[Start of section]
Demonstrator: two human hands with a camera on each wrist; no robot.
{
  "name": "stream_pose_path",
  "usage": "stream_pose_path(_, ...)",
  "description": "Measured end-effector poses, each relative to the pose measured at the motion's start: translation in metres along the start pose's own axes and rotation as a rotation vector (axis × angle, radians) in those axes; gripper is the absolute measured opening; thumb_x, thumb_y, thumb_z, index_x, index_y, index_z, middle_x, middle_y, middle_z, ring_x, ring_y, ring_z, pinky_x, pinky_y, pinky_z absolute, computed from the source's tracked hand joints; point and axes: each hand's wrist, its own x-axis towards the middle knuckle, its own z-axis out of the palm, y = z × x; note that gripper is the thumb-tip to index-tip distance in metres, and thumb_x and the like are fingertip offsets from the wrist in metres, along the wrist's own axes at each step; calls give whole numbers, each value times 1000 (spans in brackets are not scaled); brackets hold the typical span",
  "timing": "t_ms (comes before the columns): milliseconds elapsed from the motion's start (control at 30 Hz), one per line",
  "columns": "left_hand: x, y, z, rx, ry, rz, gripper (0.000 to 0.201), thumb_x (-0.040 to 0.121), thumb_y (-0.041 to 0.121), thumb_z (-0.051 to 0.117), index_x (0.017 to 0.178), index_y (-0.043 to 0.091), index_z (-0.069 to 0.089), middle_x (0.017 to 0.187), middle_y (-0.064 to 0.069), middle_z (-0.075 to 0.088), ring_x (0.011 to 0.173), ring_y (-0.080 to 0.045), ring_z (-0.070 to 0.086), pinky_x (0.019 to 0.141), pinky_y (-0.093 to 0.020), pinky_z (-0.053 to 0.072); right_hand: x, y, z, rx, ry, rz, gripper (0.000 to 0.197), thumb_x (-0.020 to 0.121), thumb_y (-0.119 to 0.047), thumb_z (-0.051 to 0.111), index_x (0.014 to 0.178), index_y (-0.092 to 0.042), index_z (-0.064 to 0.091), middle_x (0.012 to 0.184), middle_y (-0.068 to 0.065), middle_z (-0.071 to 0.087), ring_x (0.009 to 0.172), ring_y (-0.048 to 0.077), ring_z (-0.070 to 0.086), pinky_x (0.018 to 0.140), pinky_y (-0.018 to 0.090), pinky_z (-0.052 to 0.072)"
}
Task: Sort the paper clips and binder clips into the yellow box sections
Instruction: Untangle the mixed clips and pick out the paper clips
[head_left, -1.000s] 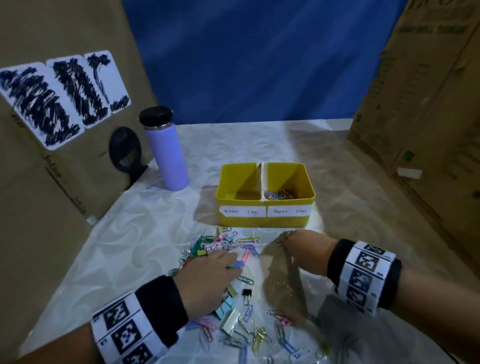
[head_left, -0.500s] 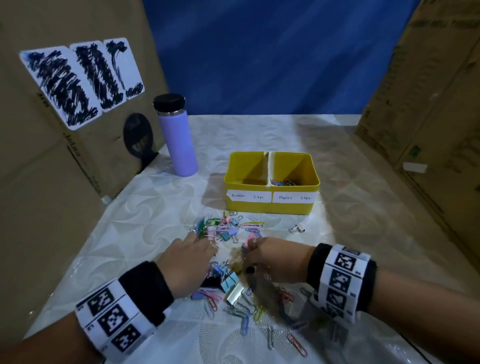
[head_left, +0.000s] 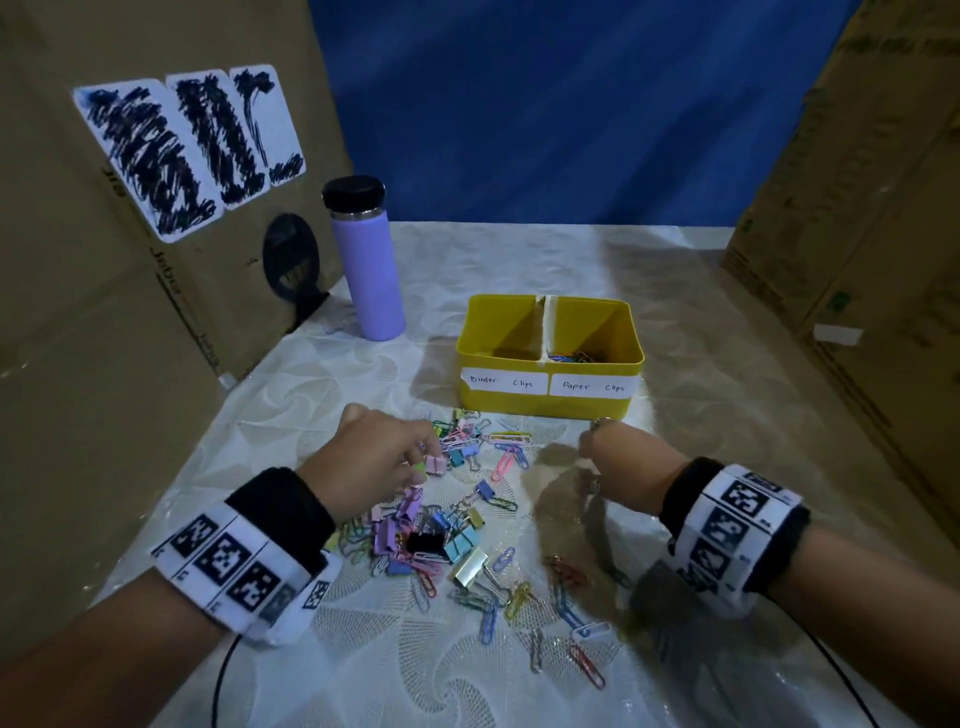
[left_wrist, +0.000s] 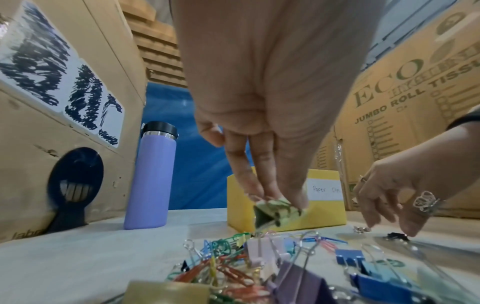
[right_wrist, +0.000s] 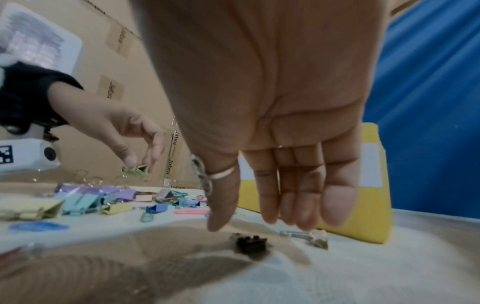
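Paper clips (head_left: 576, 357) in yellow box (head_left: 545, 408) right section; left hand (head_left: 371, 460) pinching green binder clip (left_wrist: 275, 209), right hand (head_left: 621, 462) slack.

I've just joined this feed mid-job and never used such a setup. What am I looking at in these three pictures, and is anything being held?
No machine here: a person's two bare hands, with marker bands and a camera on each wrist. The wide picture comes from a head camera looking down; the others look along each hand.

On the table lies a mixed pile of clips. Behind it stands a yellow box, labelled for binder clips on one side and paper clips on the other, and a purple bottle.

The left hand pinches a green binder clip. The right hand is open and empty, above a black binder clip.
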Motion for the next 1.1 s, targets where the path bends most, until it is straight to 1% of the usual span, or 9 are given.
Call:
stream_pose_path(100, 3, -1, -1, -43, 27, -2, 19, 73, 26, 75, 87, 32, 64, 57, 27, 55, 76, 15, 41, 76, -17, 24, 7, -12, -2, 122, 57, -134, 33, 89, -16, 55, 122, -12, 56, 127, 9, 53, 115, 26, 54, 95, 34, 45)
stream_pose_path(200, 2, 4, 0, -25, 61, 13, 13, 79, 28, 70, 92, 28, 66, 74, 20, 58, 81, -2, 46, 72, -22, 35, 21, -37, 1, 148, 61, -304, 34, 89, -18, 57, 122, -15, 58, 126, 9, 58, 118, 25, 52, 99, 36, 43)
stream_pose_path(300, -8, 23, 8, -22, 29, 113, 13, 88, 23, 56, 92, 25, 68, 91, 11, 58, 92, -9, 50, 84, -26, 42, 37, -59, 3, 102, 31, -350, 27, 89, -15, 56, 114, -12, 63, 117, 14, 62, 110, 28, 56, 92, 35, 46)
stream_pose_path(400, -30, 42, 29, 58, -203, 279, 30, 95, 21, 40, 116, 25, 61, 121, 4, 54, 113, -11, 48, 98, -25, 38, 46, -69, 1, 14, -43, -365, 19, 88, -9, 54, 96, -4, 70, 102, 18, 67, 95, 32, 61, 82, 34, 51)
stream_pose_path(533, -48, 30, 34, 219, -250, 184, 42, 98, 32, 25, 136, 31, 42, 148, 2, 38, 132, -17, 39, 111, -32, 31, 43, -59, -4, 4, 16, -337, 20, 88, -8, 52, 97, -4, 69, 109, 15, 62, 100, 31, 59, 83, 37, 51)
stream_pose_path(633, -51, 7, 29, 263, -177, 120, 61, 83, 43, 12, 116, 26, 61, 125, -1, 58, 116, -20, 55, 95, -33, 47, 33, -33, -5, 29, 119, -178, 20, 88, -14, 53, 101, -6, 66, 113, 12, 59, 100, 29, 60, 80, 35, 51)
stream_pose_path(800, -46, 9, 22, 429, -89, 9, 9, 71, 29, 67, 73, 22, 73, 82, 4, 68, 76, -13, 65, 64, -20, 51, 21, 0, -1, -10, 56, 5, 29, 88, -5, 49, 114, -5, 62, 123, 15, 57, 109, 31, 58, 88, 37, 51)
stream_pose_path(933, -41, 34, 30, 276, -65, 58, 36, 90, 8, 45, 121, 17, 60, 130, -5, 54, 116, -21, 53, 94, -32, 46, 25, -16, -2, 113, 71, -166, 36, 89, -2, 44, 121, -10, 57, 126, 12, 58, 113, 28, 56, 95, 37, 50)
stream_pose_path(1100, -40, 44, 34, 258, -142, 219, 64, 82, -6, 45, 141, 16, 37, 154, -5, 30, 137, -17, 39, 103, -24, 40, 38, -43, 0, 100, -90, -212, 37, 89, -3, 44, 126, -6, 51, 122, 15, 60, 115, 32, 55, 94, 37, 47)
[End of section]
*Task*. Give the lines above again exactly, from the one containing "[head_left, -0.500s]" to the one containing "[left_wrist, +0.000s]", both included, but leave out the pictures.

*Answer to this problem*.
[head_left, -0.500s] 
[head_left, +0.000s] 
[left_wrist, +0.000s] 

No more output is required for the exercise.